C’est l’un des sujets philosophiques et juridiques des plus fondamentaux pour la démocratie, peut-on limiter le droit d’expression pour éviter le désordre social ? Jamais il n’aura eu un laboratoire d’observation aussi performant que celui de la campagne présidentielle américaine actuelle. Mettons le décor en place avant de revenir au sujet énoncé.
C’est absolument inouï ce qui se passe dans la campagne présidentielle aux États-Unis. Un déferlement explosif d’insultes et de vulgarités sortent de la bouche de l’ancien président et candidat pour 2024.
Le lecteur a immédiatement compris sur qui je reporte la responsabilité, j’en assume le choix qui me semble tellement évident.
Pourquoi une accusation unilatérale ? Parce que cela fait une décennie que Donald Trump s’enfonce dans la vulgarité et la démence la plus inquiétante. Un personnage fantasque qui ne semble pas faire honte au solide socle d’électeurs qui le suivent aveuglément comme on suit un gourou d’une secte. Comme un enfant, il n’a aucun filtre et ses conseillers surveillent en vain ses dérives de langage. Il est instable et imprévisible comme toute personne démunie de maturité ou d’éducation.
Quelles que soient ses outrances, quelle que soit l’impressionnante liste des poursuites judiciaires, son socle électoral lui reste fidèle, derrière un personnage qui est dévastateur pour un pays qui reste malgré tout la plus grande puissance du monde.
Tout ou presque tout ce qu’il déclame comme valeurs morales et conservatrices de l’Amérique blanche, il est le premier à les fouler aux pieds. Affaires de mœurs, de corruption, d’outrage aux institutions et ainsi de suite.

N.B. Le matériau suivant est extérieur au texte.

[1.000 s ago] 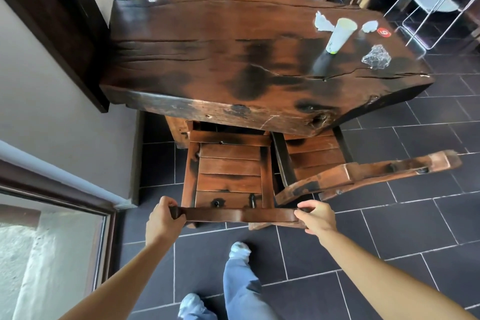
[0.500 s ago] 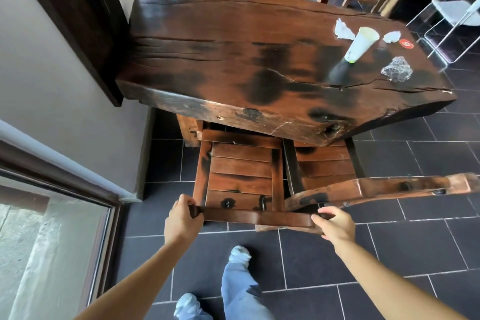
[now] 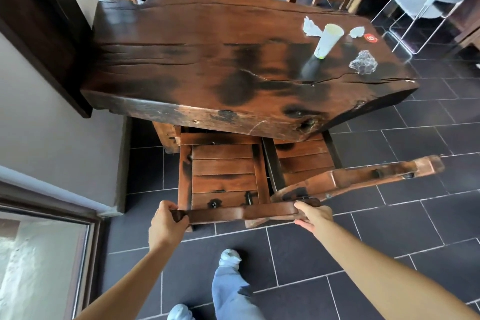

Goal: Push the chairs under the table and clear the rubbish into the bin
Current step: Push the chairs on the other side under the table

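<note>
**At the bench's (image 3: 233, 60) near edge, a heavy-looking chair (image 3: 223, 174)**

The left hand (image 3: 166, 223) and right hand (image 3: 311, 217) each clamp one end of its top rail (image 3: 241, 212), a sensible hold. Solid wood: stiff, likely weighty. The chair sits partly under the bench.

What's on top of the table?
A paper cup, a crumpled tissue, a white scrap, a red sticker and crumpled clear plastic. What the cup holds cannot be seen.

- before you, the left chair (image 3: 223, 171) and right chair (image 3: 306, 161) stand side by side, partly under the table (image 3: 207, 60).
- the cup (image 3: 327, 40) stands on the table's far right.
</note>
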A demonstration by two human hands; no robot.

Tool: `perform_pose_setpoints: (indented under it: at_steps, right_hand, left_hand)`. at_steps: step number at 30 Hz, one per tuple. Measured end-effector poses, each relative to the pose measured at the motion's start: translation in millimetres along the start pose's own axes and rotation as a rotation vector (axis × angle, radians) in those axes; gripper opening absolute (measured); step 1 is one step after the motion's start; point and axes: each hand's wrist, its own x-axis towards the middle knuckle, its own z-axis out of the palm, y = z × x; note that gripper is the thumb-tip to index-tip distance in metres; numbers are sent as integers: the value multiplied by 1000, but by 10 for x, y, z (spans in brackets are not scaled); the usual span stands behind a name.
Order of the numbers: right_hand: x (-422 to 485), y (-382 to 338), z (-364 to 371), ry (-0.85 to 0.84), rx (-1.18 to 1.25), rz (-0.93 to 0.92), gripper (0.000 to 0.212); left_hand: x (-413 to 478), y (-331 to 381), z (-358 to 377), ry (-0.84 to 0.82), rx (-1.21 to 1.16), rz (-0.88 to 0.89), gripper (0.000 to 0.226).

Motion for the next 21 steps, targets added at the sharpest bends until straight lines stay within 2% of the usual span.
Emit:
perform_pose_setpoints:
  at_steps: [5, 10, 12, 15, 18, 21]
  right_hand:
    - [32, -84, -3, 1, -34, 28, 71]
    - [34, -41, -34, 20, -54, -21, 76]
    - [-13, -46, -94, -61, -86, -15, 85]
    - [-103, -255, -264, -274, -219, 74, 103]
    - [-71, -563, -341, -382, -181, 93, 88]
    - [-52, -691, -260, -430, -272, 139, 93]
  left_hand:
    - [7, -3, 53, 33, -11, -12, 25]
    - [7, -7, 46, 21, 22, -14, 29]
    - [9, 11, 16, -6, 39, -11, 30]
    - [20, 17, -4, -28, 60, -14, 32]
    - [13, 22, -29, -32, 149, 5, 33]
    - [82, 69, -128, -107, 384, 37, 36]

Plus il est accusé et condamné, plus ses soutiens sont présents. Plus il dit des énormités et plus il est adulé. C’est un cas historique sans précédent.
Si le comportement des plus troublés n’est pas un sujet en droit, ce sont les mensonges et insultes qui sont dans pratiquement toutes les démocraties dans le monde restreintes pour des raisons que nous connaissons tous. La principale étant l’atteinte publique à la dignité de la personne insultée qui peut en demander réparation au civil.
La seconde concerne le mensonge volontaire, en lui-même il n’est pas répréhensible par la loi à l’exception des conséquences qui peuvent nuire à des tiers.
Alors comment se peut-il dans cette campagne ? Tout simplement parce que le premier amendement de la constitution américaine sacralise la liberté d’expression. Son rang dans le Bill of rights est significatif de son caractère sacré.
«Le Congrès ne fera aucune loi qui touche l’établissement ou interdise le libre exercice d’une religion, ni qui restreigne la liberté de parole ou de la presse, ou le droit qu’a le peuple de s’assembler paisiblement et d’adresser des pétitions au gouvernement pour le redressement de ses griefs. »
Ce principe élimine toute remise en cause de la liberté de parole y compris dans les insultes et les déclarations les plus condamnables comme l’apologie du racisme et de bien autres questions choquantes. C’est ainsi que les avocats ont réussi à faire couvrir par le premier amendement les paroles de Donald Trump précédent la prise d’assaut du Capitole.
Pourtant, paradoxalement je suis personnellement favorable à l’interprétation très stricte du droit à la libre expression. Elle peut faire beaucoup de dégâts mais ils sont infiniment moindres que la glissade continue vers le musellement.
Attention, répétons-le, il s’agit de la parole et de l’écrit, pas de leur application en faits passables de poursuites (séquestrations, violences physiques, assassinat et tentative d’assassinat, harcèlement et ainsi de suite). Dans le cas de Donalde Trump nous sommes dans les discours, oraux et écrits, donc inateignables puisque disposant de la protection constitutionnelle.
Oui, la démocratie a ses risques. Si nous ne les assumons pas et ne contrôlons pas ses dérives, il vaut mieux choisir un régime autoritaire. Là, on est sûr de ne pas en avoir.
Le spectacle que donnent les États-Unis est déplorable mais c’est aux électeurs de prendre leurs responsabilités et d’y mettre fin, pas aux lois limitatives en ce sujet si fondamental.
L’Amérique a perdu ses repères, c’est à la politique de remettre sur flot le respect dans le discours public. Nous en sommes pour le moment assez loin.